Nova previsão indica intensificação do El Niño nos próximos meses
A atualização de setembro do Centro Europeu de Previsões Meteorológicas de Médio Prazo (ECMWF) mantém a projeção de um El Niño intenso entre 2026 e 2027, com possibilidade de a anomalia de temperatura do oceano atingir cerca de 3,4°C no auge do fenômeno.
Segundo análise da meteorologista Ana Maria Pereira Nunes, da Meteored, a previsão mais recente concentra os maiores valores em outubro ou novembro, indicando uma intensificação mais rápida em relação ao cenário apresentado em agosto.
O boletim do Inmet divulgado em 1º de setembro também aponta probabilidade superior a 90% de o El Niño atingir intensidade muito forte no trimestre entre setembro e novembro. As projeções indicam que o fenômeno deve permanecer ativo pelo menos até o início de 2027.
Episódios muito fortes são popularmente chamados de “super El Niño”, embora o termo não seja uma classificação científica oficial. A intensidade do fenômeno, porém, não determina sozinha a dimensão dos impactos, que também dependem dos sistemas meteorológicos, da umidade do solo e das condições de cada local.
El Niño aumenta atenção para chuva extrema em SC
O boletim do Inmet aponta seis regiões de Santa Catarina com maior propensão a episódios de chuva extrema entre setembro e novembro, considerando a análise de anos com El Niño forte ou muito forte:
- Oeste
- Meio-Oeste
- Planalto
- Vale do Itajaí
- Grande Florianópolis
- Sul catarinense
Nessas áreas, o levantamento indica maior propensão a chuvas intensas e acumulados elevados em poucos dias, condições que podem favorecer cheias, inundações, enxurradas, alagamentos e deslizamentos.
O instituto ressalta que o resultado representa uma maior propensão a situações críticas, sem garantir que eventos extremos ou desastres ocorrerão nessas regiões.

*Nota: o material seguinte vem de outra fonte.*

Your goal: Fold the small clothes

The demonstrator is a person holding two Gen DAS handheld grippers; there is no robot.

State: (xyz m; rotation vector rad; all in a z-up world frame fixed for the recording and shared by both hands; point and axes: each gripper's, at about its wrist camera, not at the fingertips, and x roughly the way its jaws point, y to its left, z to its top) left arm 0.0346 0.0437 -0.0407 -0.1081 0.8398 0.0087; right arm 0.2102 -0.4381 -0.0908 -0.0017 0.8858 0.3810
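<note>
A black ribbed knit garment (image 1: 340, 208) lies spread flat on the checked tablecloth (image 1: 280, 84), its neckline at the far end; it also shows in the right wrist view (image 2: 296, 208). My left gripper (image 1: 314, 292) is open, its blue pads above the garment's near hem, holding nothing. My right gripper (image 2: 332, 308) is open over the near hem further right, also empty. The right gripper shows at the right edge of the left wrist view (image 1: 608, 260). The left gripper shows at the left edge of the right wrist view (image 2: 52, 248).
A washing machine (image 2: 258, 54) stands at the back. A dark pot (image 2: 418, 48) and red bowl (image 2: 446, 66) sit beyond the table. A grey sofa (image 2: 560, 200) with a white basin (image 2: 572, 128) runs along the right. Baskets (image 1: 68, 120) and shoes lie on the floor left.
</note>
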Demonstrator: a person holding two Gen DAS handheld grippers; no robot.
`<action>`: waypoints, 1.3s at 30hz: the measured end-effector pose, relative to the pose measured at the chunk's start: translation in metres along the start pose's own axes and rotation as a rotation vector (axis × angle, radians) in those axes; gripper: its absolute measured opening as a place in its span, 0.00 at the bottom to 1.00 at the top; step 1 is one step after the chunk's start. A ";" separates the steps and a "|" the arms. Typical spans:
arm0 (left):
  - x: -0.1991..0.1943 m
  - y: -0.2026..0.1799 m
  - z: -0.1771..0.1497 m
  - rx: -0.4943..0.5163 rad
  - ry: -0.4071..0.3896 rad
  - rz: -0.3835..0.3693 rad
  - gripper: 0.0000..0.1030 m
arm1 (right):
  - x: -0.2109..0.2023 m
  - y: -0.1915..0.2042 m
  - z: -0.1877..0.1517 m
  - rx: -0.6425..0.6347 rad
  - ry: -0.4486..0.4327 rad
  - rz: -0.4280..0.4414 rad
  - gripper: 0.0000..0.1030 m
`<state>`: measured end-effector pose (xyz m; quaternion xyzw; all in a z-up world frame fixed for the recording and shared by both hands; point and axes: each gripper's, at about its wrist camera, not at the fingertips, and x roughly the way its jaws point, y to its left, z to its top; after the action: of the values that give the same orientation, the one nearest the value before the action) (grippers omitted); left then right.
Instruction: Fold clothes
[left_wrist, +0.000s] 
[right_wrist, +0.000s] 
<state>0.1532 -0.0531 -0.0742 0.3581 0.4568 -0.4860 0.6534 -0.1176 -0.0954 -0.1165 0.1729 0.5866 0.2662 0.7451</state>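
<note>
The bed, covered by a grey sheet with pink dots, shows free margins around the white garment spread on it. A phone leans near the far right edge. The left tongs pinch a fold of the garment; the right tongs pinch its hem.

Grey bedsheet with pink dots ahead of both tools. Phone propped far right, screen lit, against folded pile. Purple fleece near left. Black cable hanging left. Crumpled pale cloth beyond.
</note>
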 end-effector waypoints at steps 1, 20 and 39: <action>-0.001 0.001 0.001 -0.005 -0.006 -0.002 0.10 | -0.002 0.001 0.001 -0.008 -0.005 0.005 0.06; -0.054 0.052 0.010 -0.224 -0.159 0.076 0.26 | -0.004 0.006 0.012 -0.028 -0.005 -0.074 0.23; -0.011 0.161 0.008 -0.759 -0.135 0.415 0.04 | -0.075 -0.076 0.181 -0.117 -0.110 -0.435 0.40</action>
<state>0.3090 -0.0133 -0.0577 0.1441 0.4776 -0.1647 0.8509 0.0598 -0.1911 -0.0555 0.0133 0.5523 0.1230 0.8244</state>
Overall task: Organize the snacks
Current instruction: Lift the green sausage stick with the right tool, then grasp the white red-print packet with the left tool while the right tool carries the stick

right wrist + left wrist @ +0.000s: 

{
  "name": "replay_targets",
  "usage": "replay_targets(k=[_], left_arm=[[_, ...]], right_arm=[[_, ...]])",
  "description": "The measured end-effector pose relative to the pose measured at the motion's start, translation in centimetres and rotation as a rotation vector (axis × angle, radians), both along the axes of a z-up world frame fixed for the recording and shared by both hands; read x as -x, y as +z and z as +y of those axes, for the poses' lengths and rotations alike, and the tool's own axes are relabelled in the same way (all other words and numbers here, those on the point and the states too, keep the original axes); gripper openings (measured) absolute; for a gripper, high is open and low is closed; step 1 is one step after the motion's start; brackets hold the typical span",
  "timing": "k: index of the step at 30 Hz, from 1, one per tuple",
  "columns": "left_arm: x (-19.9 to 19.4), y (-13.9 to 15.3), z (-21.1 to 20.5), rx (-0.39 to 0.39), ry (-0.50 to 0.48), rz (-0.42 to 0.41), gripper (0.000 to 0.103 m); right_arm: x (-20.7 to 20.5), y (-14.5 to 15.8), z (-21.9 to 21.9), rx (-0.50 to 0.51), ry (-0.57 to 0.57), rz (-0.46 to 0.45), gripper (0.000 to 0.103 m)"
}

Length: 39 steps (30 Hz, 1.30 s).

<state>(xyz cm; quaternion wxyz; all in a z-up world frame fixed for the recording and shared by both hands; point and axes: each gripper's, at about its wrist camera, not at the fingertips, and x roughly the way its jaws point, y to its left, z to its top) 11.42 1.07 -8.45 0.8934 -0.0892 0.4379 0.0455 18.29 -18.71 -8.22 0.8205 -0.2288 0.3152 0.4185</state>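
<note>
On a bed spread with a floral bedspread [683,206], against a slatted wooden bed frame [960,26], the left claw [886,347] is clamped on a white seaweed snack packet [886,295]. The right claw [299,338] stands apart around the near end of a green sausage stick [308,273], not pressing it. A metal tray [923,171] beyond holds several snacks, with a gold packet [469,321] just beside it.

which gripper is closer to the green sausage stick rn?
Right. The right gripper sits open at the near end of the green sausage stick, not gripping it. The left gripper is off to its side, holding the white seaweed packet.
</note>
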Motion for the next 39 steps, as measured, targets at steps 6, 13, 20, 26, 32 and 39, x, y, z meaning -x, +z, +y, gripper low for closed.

Primavera será período de maior atenção em SC
Segundo a Epagri/Ciram e a Defesa Civil, o inverno de 2026 já teve volumes de chuva acima da média em diferentes períodos e maior frequência de tempestades severas.
A preocupação aumenta com a primavera, que começa no dia 22 de setembro. A estação tem naturalmente maior frequência e intensidade dos sistemas responsáveis por chuvas e temporais em Santa Catarina, segundo a Defesa Civil de SC:
A combinação entre a climatologia da estação e a intensificação do El Niño torna a primavera o período de maior atenção desde o estabelecimento do fenômeno El Niño. É consenso entre os modelos meteorológicos volumes de chuva acima do normal para o trimestre, principalmente nos meses de outubro e novembro.
Para setembro isoladamente, o Inmet prevê chuva próxima da média na metade Leste de Santa Catarina. A previsão trimestral da Epagri indica que os maiores excessos de chuva no Estado devem ocorrer principalmente em outubro e novembro.